Big Four auf dem Weg nach drüben

■ Die vier Medienriesen Springer, Burda, Bauer und Gruner&Jahr wollen in der DDR ein eigenes Vertriebsnetz aufbauen / Andere bundesdeutsche Verlage fühlen sich ausgebootet

Berlin (taz/dpa) - Ein Feuerwerk von Vorwürfen ist jüngst auf die vier Verlage Springer, Bauer, Burda sowie Gruner und Jahr niedergegangen. Ihre Absicht, sich als Grossisten im Pressevertrieb der DDR zu etablieren, würde dort ein „großverlagsabhängiges Vertriebssystem“ entstehen lassen, schimpften unter anderem der Spiegel-, Gong- und Hoffmann &Campe-Verlag in einer gemeinsamen Erklärung. Anlaß für die empörte Reaktion: dem DDR-Ministerrat lag gestern ein Lizenzvergabe-Entwurf des Postgeneraldirektors zur Beschlußfassung vor, das Ergebnis von „Geheimverhandlungen“ zwischen Post und dem Vierer-Konsortium, wie die Erklärung ankreidet.

Sollte das Projekt Realität werden, heißt es in der Erklärung weiter, sei der freie Vertrieb aller mittelständischen Verlage „eklatant behindert und die neue, für die weitere Entwicklung der Meinungsvielfalt in der DDR schon im Ansatz eingeschränkt“. Die angegriffenen BRD -Medienriesen unterdes fühlen sich bewußt unverstanden, sehen darin eine „gezielte Fehlinterpretation“. Ihr Anliegen diene insbesondere dazu - und das klingt recht selbstlos -, noch vor dem vorgezogenen DDR-Wahlen der Bevölkerung westliche Presse zugänglich zu machen. Zudem solle das angestrebte Vetriebssystem nach den hierzulande bewährten Prinzipien wie freiem Zugang für alle, Neutralität und Verkäuflichkeit arbeiten.

Allerdings wäre der Aufbau einer entsprechenden Vertriebsinfrastruktur - zumindest vorübergehend - ein Zuschußgeschäft. „Gewaltige Investionen von mehreren hundert Millionen Mark“, so der Gruner-und-Jahr-Pressesprecher gegenüber der taz, seien hierfür vonnöten. Bislang ist in der DDR allein die Post für den Zeitungs- und Zeitschriftenvertrieb zuständig. Und das System der Zustellungskanäle ist verglichen mit der stets überlegenen BRD kümmerlich: Über 213 sogenannte zentrale Stützpunkte werden republikweit etwa 1.700 posteigene Kioske und 400 private Zeitungshäuschen beliefert. Im Vergleich: in der BRD existieren 90.000 Verkaufsstellen. Da müßte einiges hinzugebaut werden, und genau das hat denn auch der „Vierer -Club“ im Sinn.

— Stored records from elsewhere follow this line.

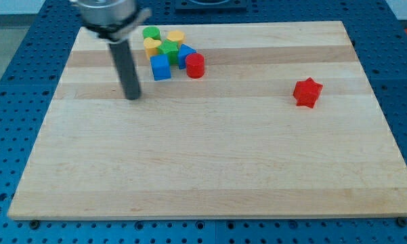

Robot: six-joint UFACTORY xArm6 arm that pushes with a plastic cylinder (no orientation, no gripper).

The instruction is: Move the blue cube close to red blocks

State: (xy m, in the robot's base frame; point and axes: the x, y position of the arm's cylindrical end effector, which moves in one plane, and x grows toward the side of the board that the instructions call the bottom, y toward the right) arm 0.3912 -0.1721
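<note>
A blue cube (160, 68) sits in a cluster near the view's top, left of centre. A red cylinder (195, 66) stands just to its right, about one block width away. A red star-shaped block (307, 92) lies alone far to the view's right. My tip (133, 97) rests on the board to the lower left of the blue cube, a short gap from it and not touching it.
The cluster also holds a second blue block (185, 53), a green cylinder (151, 33), a green block (168, 48), a yellow cylinder (175, 36) and a yellow heart-shaped block (152, 45). The wooden board (203, 169) lies on a blue perforated table.
</note>
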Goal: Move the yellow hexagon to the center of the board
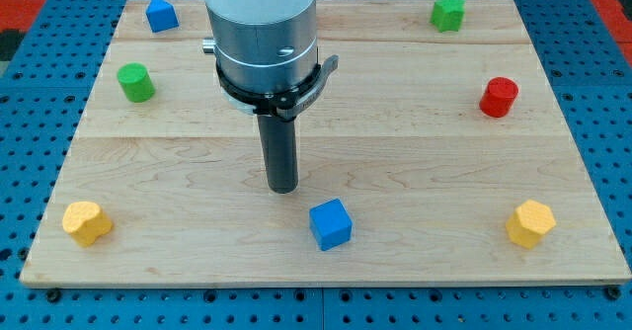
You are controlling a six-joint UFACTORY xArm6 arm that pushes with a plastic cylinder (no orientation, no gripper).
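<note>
Jaws are absent on this arm, so there is no grasp to report. It ends in a dark rod, and my tip rests on the wooden bench a little toward 7 o'clock from its centre.

A blue cube sits near the tip, at its 4 o'clock, not touching it. The yellow hexagon lies well apart, in the bench's 4 o'clock corner. A second yellow block, its shape less clear, sits at the 8 o'clock corner.

To do this step well, I judge the tip should swing around the 6 o'clock side of the blue cube without nudging it. It should then settle on the hexagon's 4 o'clock face and push through the block's middle toward 10 o'clock. An off-centre push would likely spin the hexagon away.
</note>
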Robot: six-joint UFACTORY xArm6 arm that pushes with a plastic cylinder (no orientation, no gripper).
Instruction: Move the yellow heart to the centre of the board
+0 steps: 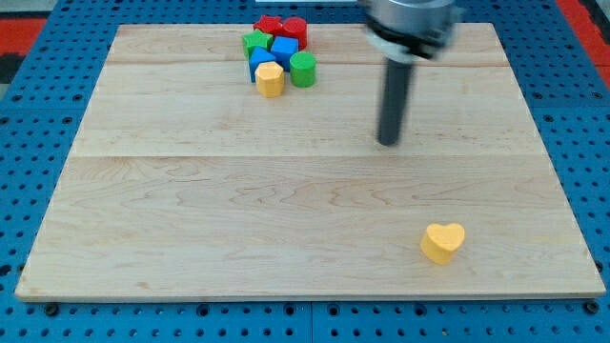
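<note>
A yellow heart (443,242) lies alone on the wooden board (238,219), near the view's bottom right. My tip (389,142) stands on the board right of its middle, well above the heart and a little to its left, apart from it. A cluster of blocks sits at the view's top, left of centre: a yellow block (271,79), a green cylinder (303,70), a blue block (283,50), another blue block (259,64), a green block (255,42) and two red blocks (294,29). My tip is far right of that cluster.
The board lies on a blue pegboard table (29,124) that shows all around it. The arm's grey end (410,24) hangs over the board's top edge right of centre.
</note>
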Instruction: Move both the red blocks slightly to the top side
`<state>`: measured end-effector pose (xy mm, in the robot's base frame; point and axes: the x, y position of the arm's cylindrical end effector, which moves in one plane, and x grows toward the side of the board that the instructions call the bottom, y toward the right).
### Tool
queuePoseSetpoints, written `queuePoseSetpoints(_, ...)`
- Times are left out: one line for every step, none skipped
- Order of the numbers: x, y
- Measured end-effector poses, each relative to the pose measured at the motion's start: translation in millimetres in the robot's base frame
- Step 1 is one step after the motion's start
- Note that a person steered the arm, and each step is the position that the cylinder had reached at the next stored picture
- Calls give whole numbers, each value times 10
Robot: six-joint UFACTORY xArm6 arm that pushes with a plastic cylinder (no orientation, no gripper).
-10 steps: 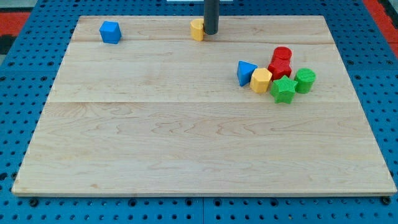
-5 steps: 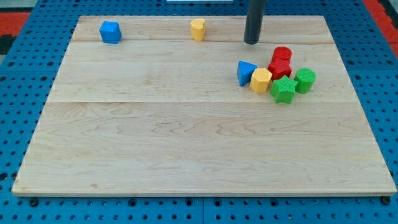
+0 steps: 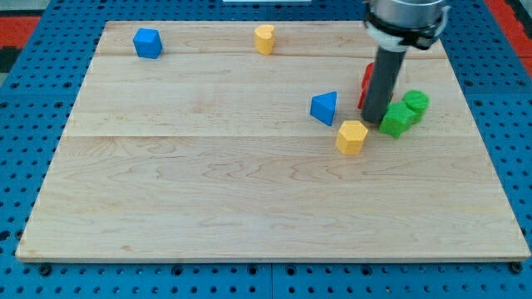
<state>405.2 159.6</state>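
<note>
Dark rod descends from the far right of the desk; my tip (image 3: 375, 124) rests on the wood on the near side of the cluster there. No hand is fitted, so nothing is grasped or released; the rod can only push.

Position of the task's blocks: the red blocks (image 3: 366, 83) stand directly behind the rod, on its far side, and are largely hidden by it. Only a red sliver shows at the rod's left edge. Whether they are two separate pieces, touching or stacked, cannot be told.

Adjacent items: a green star-shaped block (image 3: 396, 120) sits just right of the tip, apparently touching the rod, with a green cylinder (image 3: 415, 103) just beyond it. A yellow hexagonal block (image 3: 352, 136) lies near and left of the tip, slightly apart. A blue triangular block (image 3: 325, 107) lies further left. Well apart, at the far edge, are a yellow block (image 3: 264, 38) and a blue block (image 3: 147, 42).

Risks, in my judgement:
- An off-centre push away from the viewer could rotate or split the reds, sending one sideways.
- The green star could be dragged along by contact.
- "Slightly" is the requirement; a long stroke overshoots towards the far edge.
</note>
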Motion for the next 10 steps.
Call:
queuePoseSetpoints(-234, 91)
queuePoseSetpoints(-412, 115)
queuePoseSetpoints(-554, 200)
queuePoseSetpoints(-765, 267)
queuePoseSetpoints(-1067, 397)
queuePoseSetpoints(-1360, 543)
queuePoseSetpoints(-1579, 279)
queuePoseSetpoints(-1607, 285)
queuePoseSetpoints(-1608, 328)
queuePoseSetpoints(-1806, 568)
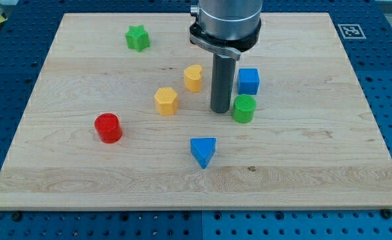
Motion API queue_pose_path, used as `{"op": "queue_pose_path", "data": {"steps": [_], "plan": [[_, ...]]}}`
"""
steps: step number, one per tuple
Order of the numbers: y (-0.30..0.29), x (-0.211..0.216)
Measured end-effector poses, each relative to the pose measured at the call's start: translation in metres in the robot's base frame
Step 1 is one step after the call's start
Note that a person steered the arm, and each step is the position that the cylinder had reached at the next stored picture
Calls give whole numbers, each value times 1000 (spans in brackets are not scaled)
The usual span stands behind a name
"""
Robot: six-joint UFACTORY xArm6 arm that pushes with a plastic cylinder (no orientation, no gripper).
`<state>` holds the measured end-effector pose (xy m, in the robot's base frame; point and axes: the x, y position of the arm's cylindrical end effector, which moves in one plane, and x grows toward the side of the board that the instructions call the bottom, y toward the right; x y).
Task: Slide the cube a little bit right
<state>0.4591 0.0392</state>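
The blue cube point(249, 81) sits a little right of the board's middle, toward the view's top. My tip point(221, 110) rests on the board just below and to the left of the cube, a short gap away. A green cylinder point(244, 109) stands right beside the tip on its right, directly below the cube. A yellow heart-shaped block point(193, 77) is to the tip's upper left.
A yellow hexagonal block point(166, 101) lies left of the tip. A red cylinder point(108, 127) is at the left, a blue triangular block point(203, 151) below the tip, a green star block point(137, 38) at the upper left. The wooden board point(316, 153) ends at blue pegboard.
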Motion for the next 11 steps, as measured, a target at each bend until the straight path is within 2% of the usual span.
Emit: {"op": "queue_pose_path", "data": {"steps": [2,4,7,11], "plan": [[31,1],[-10,-17],[-22,-39],[36,-50]]}}
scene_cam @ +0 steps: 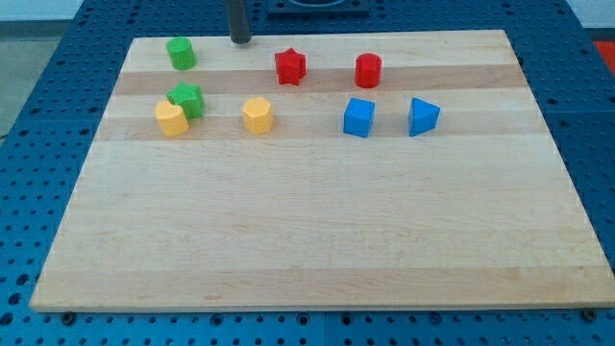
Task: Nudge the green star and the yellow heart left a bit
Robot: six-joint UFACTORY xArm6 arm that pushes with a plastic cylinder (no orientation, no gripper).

Für den Fall einer postiven Entscheidung der DDR-Regierung, hätten die Big Four quasi per Exklusivvertrag die Absatzkanäle für sämtliche Printmedien in der DDR in der Hand, auch wenn sie erklärtermaßen durch ihr Oligopol nicht die Konkurrenz ausschließen, sondern mit vertreiben wollen (und ganz nebenbei deren Marktzugang kontrollieren). Die Handelsspannen aus dem Geschäft in einer DM-Zukunft werden natürlich den eigenen Häusern als Gewinn zufließen. Kein Wunder, daß der Spiegel-Verlag ob dieses Konkurrenzvorteils getroffen aufschreit. Auch er muß begreifen, was jetzt im Umgang mit der DDR gilt: „Deal now - cash later“.